EXERCISE OBJECTIVE:
Could you give back the whole listing exactly as written?

>>>>

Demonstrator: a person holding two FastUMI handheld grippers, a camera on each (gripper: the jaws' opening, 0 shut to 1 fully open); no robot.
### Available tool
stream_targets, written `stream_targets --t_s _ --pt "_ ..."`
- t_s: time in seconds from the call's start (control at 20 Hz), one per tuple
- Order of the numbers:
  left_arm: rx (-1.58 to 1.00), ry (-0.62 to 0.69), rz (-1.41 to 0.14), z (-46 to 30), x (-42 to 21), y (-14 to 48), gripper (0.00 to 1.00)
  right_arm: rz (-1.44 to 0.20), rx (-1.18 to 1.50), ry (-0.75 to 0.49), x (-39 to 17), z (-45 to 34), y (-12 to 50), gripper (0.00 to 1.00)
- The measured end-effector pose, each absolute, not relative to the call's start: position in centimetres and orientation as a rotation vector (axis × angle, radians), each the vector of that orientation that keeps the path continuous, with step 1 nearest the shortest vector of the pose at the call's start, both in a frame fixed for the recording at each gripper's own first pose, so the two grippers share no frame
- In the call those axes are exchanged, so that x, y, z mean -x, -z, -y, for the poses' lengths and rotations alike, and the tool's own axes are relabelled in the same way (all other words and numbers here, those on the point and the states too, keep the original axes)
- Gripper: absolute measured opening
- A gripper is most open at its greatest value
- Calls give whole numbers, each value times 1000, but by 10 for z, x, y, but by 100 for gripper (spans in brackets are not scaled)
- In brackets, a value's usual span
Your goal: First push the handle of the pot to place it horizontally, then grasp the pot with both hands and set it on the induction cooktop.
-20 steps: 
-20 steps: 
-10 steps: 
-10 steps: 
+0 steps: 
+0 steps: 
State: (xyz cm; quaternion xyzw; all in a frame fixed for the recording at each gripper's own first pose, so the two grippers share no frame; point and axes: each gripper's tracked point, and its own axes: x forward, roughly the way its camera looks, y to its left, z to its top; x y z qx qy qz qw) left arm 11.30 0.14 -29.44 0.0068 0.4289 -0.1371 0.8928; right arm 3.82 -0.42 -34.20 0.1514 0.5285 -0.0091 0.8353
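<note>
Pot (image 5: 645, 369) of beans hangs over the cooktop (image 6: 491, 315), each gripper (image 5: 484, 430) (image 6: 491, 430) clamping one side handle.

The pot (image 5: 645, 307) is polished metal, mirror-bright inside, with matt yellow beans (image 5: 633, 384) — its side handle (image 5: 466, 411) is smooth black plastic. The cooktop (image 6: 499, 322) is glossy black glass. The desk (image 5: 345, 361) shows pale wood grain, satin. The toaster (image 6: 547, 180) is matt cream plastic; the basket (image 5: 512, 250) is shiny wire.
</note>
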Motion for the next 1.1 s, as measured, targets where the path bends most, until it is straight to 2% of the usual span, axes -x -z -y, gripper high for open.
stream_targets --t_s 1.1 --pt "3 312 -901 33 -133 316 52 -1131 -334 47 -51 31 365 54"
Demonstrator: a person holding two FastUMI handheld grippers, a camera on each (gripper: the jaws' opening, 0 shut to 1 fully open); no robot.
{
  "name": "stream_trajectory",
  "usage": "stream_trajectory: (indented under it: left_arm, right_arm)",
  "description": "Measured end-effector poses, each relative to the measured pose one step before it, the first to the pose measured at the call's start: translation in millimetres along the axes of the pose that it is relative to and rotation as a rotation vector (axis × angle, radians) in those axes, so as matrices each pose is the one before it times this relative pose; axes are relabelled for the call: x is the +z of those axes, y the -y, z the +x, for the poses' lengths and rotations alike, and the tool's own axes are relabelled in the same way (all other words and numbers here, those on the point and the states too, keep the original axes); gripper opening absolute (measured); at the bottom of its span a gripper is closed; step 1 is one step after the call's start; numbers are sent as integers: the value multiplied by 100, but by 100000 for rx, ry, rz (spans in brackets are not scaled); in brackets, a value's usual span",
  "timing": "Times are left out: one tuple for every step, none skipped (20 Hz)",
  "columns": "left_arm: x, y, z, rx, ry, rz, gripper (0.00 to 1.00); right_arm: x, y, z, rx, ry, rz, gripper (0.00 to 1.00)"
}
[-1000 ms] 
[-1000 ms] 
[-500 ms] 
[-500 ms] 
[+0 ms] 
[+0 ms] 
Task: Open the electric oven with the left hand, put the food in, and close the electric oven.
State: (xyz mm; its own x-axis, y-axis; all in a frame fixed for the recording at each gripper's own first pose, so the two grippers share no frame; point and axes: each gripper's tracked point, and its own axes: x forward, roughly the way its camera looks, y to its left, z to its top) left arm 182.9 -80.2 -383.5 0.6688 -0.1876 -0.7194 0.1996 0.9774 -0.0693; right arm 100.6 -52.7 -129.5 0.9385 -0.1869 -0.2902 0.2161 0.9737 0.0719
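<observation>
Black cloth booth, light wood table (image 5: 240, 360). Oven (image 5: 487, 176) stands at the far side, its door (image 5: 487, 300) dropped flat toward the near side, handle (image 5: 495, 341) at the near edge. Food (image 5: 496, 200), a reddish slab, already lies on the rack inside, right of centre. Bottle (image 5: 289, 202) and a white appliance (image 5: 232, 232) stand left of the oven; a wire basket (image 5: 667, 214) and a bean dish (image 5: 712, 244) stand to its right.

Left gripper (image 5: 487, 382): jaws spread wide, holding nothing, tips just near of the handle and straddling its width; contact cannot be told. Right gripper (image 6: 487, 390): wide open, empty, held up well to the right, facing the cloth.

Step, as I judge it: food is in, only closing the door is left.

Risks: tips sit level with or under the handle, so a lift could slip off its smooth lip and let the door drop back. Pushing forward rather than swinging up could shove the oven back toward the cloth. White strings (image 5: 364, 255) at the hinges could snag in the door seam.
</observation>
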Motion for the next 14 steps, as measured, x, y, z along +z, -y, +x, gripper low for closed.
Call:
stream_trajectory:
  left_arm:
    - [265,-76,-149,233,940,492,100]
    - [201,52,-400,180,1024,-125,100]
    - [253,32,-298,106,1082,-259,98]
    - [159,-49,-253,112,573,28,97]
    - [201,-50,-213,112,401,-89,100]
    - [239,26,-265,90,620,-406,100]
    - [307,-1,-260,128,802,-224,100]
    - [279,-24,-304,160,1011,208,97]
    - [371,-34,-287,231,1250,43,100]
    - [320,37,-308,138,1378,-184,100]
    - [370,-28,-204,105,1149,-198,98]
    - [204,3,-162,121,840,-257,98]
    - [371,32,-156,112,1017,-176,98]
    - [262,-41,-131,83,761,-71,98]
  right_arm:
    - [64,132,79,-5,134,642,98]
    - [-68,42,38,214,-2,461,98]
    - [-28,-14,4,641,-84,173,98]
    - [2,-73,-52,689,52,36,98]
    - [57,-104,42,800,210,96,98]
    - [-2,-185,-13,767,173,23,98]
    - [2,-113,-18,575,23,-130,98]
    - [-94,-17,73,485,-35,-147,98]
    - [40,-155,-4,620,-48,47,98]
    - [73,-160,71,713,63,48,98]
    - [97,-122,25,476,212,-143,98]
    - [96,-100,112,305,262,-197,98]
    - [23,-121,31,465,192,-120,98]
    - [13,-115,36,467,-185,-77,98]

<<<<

OUTPUT FOR THIS TASK:
Demonstrator: a person holding two FastUMI handheld grippers, a camera on each (gripper: the jaws' opening, 0 shut to 1 fully open); no robot.
### Available tool
stream_targets, written `stream_targets --t_s _ --pt "_ ..."`
- t_s: time in seconds from the call's start (control at 20 Hz), one per tuple
- Order of the numbers:
  left_arm: rx (-1.58 to 1.00), ry (-0.62 to 0.69), rz (-1.41 to 0.14), z (-46 to 30), x (-42 to 21), y (-14 to 48), gripper (0.00 to 1.00)
  right_arm: rz (-1.44 to 0.20), rx (-1.18 to 1.50), ry (-0.75 to 0.49), x (-39 to 17), z (-45 to 34), y (-12 to 50), gripper (0.00 to 1.00)
- The measured end-effector pose, each absolute, not relative to the call's start: position in centimetres and orientation as a rotation vector (axis × angle, radians), each the vector of that orientation that keeps the path continuous, with step 1 nearest the shortest vector of the pose at the call's start, both in a frame fixed for the recording at each gripper's own first pose, so the two grippers share no frame
- In the call those axes are exchanged, so that x, y, z mean -x, -z, -y, for the poses' lengths and rotations alike, and the tool's own axes are relabelled in the same way (all other words and numbers here, those on the point and the states too, keep the original axes)
- Gripper: absolute measured opening
- A gripper is most open at its greatest value
- Calls give whole numbers, each value times 1000, but by 10 for z, x, y, but by 100 for gripper (spans in brackets are not scaled)
- In brackets, a value's usual span
Your goal: First push the handle of the pot to place it horizontally, then grasp the pot with both hands and set it on the induction cooktop.
-20 steps: 
-20 steps: 
-10 steps: 
-10 steps: 
+0 steps: 
+0 steps: 
State: (xyz cm; quaternion xyzw; all in a frame fixed for the recording at each gripper's own first pose, so the two grippers share no frame; point and axes: each gripper's tracked point, and its own axes: x forward, roughly the way its camera looks, y to its left, z to its top; x y z qx qy qz qw) left arm 11.30 0.14 -29.44 0.0068 0.4289 -0.1371 0.8928; right arm 3.82 -0.42 -34.20 0.1514 0.5285 -0.0091 0.8353
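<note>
Pot (image 5: 645, 369) of beans hangs over the cooktop (image 6: 491, 315), each gripper (image 5: 484, 430) (image 6: 491, 430) clamping one side handle.

The pot (image 5: 645, 307) is polished metal, mirror-bright inside, with matt yellow beans (image 5: 633, 384) — its side handle (image 5: 466, 411) is smooth black plastic. The cooktop (image 6: 499, 322) is glossy black glass. The desk (image 5: 345, 361) shows pale wood grain, satin. The toaster (image 6: 547, 180) is matt cream plastic; the basket (image 5: 512, 250) is shiny wire.
</note>
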Motion for the next 1.1 s, as measured, targets where the path bends most, until it is straight to 2% of the usual span, axes -x -z -y, gripper high for open.
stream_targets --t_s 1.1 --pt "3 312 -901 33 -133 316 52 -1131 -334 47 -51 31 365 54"
Demonstrator: a person holding two FastUMI handheld grippers, a camera on each (gripper: the jaws' opening, 0 shut to 1 fully open); no robot.
{
  "name": "stream_trajectory",
  "usage": "stream_trajectory: (indented under it: left_arm, right_arm)",
  "description": "Measured end-effector poses, each relative to the measured pose one step before it, the first to the pose measured at the call's start: translation in millimetres along the axes of the pose that it is relative to and rotation as a rotation vector (axis × angle, radians) in those axes, so as matrices each pose is the one before it times this relative pose; axes are relabelled for the call: x is the +z of those axes, y the -y, z the +x, for the poses' lengths and rotations alike, and the tool's own axes are relabelled in the same way (all other words and numbers here, those on the point and the states too, keep the original axes); gripper opening absolute (measured); at the bottom of its span a gripper is closed; step 1 is one step after the call's start; numbers are sent as integers: the value multiplied by 100, but by 100000 for rx, ry, rz (spans in brackets are not scaled); in brackets, a value's usual span",
  "timing": "Times are left out: one tuple for every step, none skipped (20 Hz)",
  "columns": "left_arm: x, y, z, rx, ry, rz, gripper (0.00 to 1.00); right_arm: x, y, z, rx, ry, rz, gripper (0.00 to 1.00)"
}
[-1000 ms] 
[-1000 ms] 
[-500 ms] 
[-500 ms] 
[+0 ms] 
[+0 ms] 
Task: Open the electric oven with the left hand, put the food in, and close the electric oven.
State: (xyz mm; its own x-axis, y-axis; all in a frame fixed for the recording at each gripper's own first pose, so the two grippers share no frame; point and axes: each gripper's tracked point, and its own axes: x forward, roughly the way its camera looks, y to its left, z to its top) left arm 182.9 -80.2 -383.5 0.6688 -0.1876 -0.7194 0.1996 0.9774 -0.0693; right arm 100.6 -52.7 -129.5 0.9385 -0.1869 -0.2902 0.2161 0.9737 0.0719
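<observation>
Black cloth booth, light wood table (image 5: 240, 360). Oven (image 5: 487, 176) stands at the far side, its door (image 5: 487, 300) dropped flat toward the near side, handle (image 5: 495, 341) at the near edge. Food (image 5: 496, 200), a reddish slab, already lies on the rack inside, right of centre. Bottle (image 5: 289, 202) and a white appliance (image 5: 232, 232) stand left of the oven; a wire basket (image 5: 667, 214) and a bean dish (image 5: 712, 244) stand to its right.

Left gripper (image 5: 487, 382): jaws spread wide, holding nothing, tips just near of the handle and straddling its width; contact cannot be told. Right gripper (image 6: 487, 390): wide open, empty, held up well to the right, facing the cloth.

Step, as I judge it: food is in, only closing the door is left.

Risks: tips sit level with or under the handle, so a lift could slip off its smooth lip and let the door drop back. Pushing forward rather than swinging up could shove the oven back toward the cloth. White strings (image 5: 364, 255) at the hinges could snag in the door seam.
</observation>
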Motion for the next 14 steps, as measured, x, y, z along +z, -y, +x, gripper low for closed.
Call:
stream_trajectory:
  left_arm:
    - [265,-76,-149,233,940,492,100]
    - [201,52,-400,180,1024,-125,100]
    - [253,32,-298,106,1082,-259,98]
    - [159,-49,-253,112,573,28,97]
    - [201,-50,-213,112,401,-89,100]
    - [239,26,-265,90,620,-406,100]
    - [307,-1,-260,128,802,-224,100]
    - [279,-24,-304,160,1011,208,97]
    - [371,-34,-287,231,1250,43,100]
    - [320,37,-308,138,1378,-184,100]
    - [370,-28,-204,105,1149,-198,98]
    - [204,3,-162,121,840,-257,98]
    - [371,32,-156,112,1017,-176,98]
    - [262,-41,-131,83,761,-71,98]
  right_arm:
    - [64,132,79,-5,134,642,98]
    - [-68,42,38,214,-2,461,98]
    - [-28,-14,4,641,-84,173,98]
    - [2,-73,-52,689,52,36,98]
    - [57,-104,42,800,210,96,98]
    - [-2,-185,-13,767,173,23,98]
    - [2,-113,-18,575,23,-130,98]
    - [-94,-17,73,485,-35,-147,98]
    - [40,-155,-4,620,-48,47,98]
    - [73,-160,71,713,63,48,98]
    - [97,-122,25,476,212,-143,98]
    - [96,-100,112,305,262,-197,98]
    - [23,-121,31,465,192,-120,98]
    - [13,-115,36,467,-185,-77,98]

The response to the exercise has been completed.